THE NEED OF SPIRITUAL LEADERSHIP

"The spiritual powers of the human heart are the only powers which are destined to banish and exterminate selfishness and greed, hatred and fear, from the soul of man. But who can arouse these dormant powers of the human heart and develop their irresistible force? Not the scientists and engineers,


[page xvi]

the leaders of the physical world. We must have similar leaders in the spiritual world. It is the highest mission of our civilization to find and to train such leaders and to aid them in their gigantic task of delivering the soul of man from the demons of materialism. The family and the school, the college and the university, and above all the church are called upon to carry the burdens of this sacred mission. They will receive every aid which science and engineering can give and are already giving today. This is my Message from Science." — Michael Pupin, Scribners, May, 1933.

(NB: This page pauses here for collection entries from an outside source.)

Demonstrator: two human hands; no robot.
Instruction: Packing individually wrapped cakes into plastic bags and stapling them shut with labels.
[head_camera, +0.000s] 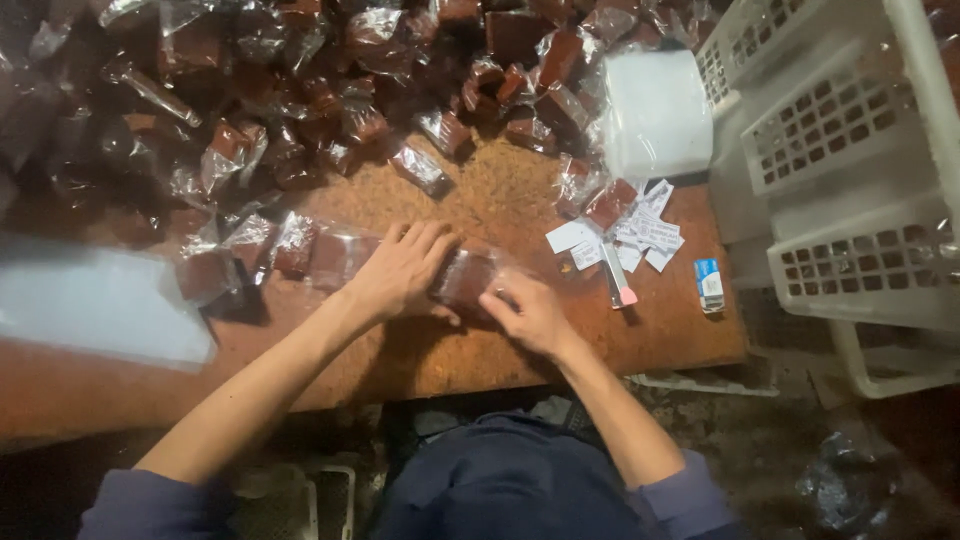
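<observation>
Head view: a person sits at a worn wooden table (500, 350).
Left hand (400, 270): flat, fingers spread, pressing down on a brown block in a clear wrapper (465, 278) to steady it.
Right hand (530, 315): pinching the wrapper's near end, just right of the left hand.
Beyond the hands: a glossy, crinkled heap of wrapped blocks (320, 100).
Right of the hands: small paper labels (640, 235), a white bag stack (655, 115), perforated plastic baskets (850, 170).
</observation>
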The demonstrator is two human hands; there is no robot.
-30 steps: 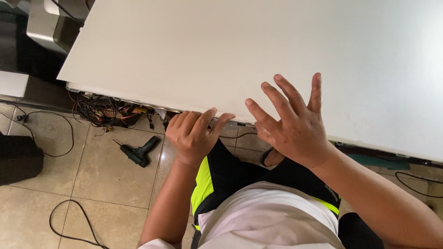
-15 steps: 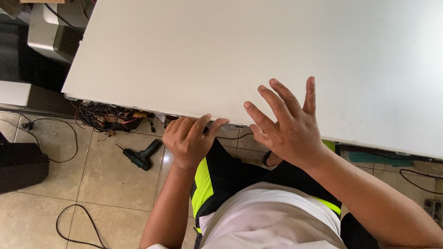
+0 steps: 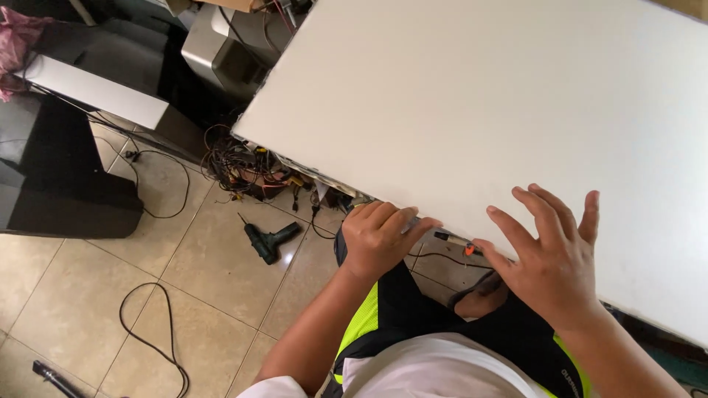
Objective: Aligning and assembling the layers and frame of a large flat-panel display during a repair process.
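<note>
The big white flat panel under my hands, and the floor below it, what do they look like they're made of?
The big white flat panel looks like a smooth matte plastic or coated sheet: even, no grain, no glare; the exact material is unclear. The beige tiled floor looks like glazed ceramic tile: square grout lines and a faint sheen.

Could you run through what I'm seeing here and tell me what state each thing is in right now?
White panel: lying flat, near edge in both hands.
Left hand: fingers curled over the panel's edge.
Right hand: spread flat on the panel.
Drill: lying on its side on the tile floor, untouched.
Wires: tangled under the panel's far corner.
Black cable: loose on the floor.
</note>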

THE IMPOTENCE OF STATESMANSHIP

"Humanity, whether viewed in the light of man's individual conduct or in the existing relationship between organized communities and nations, has, alas, strayed too far and suffered too great a decline to be redeemed through the unaided efforts of the best among its recognized rulers and statesmen — however disinterested their motives, however concerted their actions, however unsparing in the zeal and devotion to its cause. No scheme which the calculations of the highest statesmanship may yet devise; no doctrine which the most distinguished exponents of economic theory may hope to advance; no principle which the most ardent of moralists may strive to inculcate, can provide, in the last resort, adequate foundations upon which the future of a distracted world can be built.


[page xvii]

"No appeal for mutual tolerance which the worldly-wise might raise, however compelling and insistent, can calm its passions or help restore its vigor. Nor would any general scheme of mere organized international cooperation, in whatever sphere of human activity, however ingenious in conception, or extensive in scope, succeed in removing the root cause of the evil that has so rudely upset the equilibrium of present-day society. Not even, I venture to assert, would the very act of devising the machinery required for the political and economical unification of the world — a principle that has been increasingly advocated in recent times--provide in itself the antidote against the poison that is steadily undermining the vigor of organized peoples and nations.

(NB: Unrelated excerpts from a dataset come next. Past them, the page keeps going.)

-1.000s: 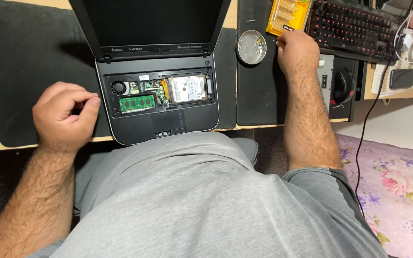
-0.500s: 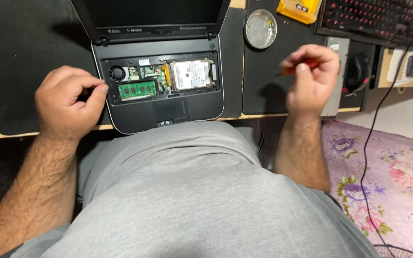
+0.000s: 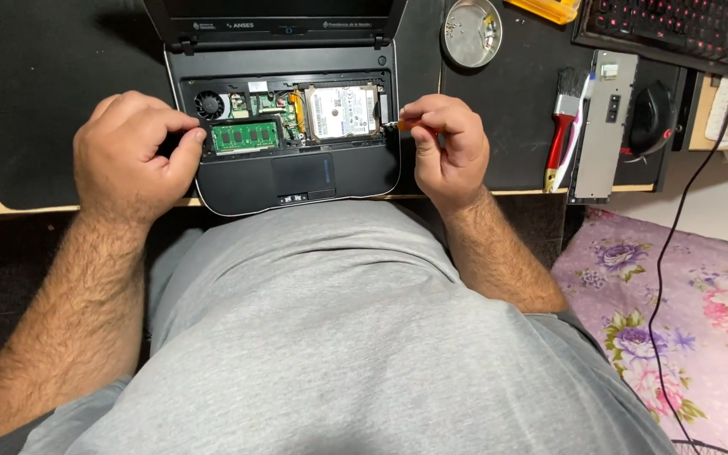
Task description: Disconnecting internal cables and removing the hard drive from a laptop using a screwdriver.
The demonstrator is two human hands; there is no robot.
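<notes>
A small black laptop [image 3: 238, 187] lies open on the desk with its keyboard cover off. Inside show a fan [image 3: 209, 104], a green memory module [image 3: 245, 136] and a silver hard drive [image 3: 342, 112]. My left hand [image 3: 132, 156] rests curled against the laptop's left edge, its fingertips at the rim near the memory module. My right hand [image 3: 446, 147] is closed on a small orange-handled screwdriver [image 3: 398, 125], whose tip points at the hard drive's right edge.
A round metal dish [image 3: 471, 32] with small screws sits behind my right hand. To the right lie a red-handled brush [image 3: 561, 126], a grey drive unit [image 3: 603, 126], a black mouse [image 3: 650, 118] and a backlit keyboard [image 3: 676, 25]. A yellow case [image 3: 547, 8] is at the top.
My right hand came back from the yellow case at the far right with a small screwdriver and now sits at the laptop's right edge. The left hand stayed put.
</notes>
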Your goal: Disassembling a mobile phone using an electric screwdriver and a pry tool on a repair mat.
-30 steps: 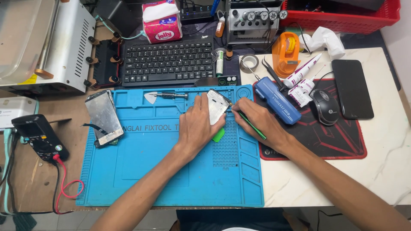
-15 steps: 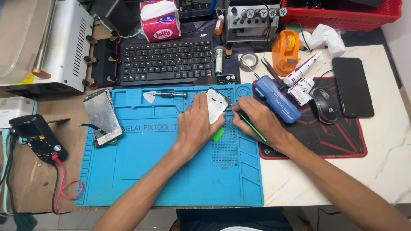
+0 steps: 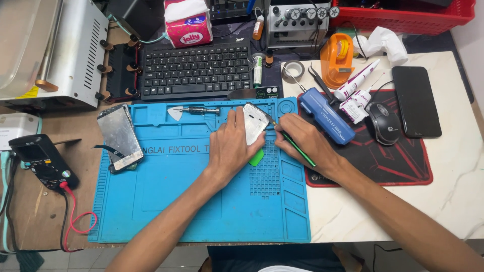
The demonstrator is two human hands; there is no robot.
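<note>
Left hand (image 3: 229, 146) lies flat on the blue repair mat (image 3: 201, 201), fingers wrapped on the left edge of a white phone frame (image 3: 253, 122), pinning it down. Right hand (image 3: 302, 141) sits at 3 o'clock of the frame, pinching a thin green-handled tool (image 3: 297, 148), tip touching the frame's right edge. Frame rests on the mat's upper middle, slightly tilted. Green pick (image 3: 256, 157) lies on the mat at 6 o'clock of the frame, partly under the left hand.

Small screwdriver (image 3: 199, 110) at 9 o'clock of the frame, in the mat's top trays. Detached phone screen (image 3: 120, 136) on the mat's left edge. Multimeter (image 3: 43, 161) further out at 9 o'clock, red lead curling below. Blue case (image 3: 327, 121) at 3 o'clock, just beside the right hand, on a red-and-black mouse pad (image 3: 393, 166). Mouse (image 3: 384, 122) and black phone (image 3: 416, 100) further right. Keyboard (image 3: 196, 70) at 12 o'clock of the mat. Orange tape dispenser (image 3: 337, 58) at 1 o'clock.
</note>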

"Little wonder if one of Europe's pre-eminent thinkers, honored for his wisdom and restraint, should have been forced to make so bold an assertion: 'The world is passing through the gravest crisis in the history of civilization.' 'We stand,' writes another, 'before either a world catastrophe, or perhaps before the dawn of a greater era of truth and wisdom. It is in such times,' he adds, 'that religions have perished and are born.'

"Might we not already discern, as we scan the political horizon, the alignment of those forces that are dividing afresh the continent of Europe into camps of potential combatants, determined upon a contest that may mark, unlike the last war, the end of an epoch, a vast epoch, in the history of human


[page xviii]

evolution? — Might it not happen that out of this world eruption there may stream forces of such spiritual energy as shall recall, nay eclipse, the splendor of those signs and wonders that accompanied the establishment of the Faith of Jesus Christ? Might there not emerge out of the agony of a shaken world a religious revival of such scope and power as to even transcend the potency of those world-directing forces with which the Religions of the Past have, at fixed intervals and according to an inscrutable Wisdom, revived the fortunes of declining ages and peoples? Might not the bankruptcy of this present, this highly vaunted materialistic civilization, in itself clear away the choking weeds that now hinder the unfoldment and future efflorescence of God's struggling Faith?" — Shoghi Effendi, World Leader of the Bahá'í Movement.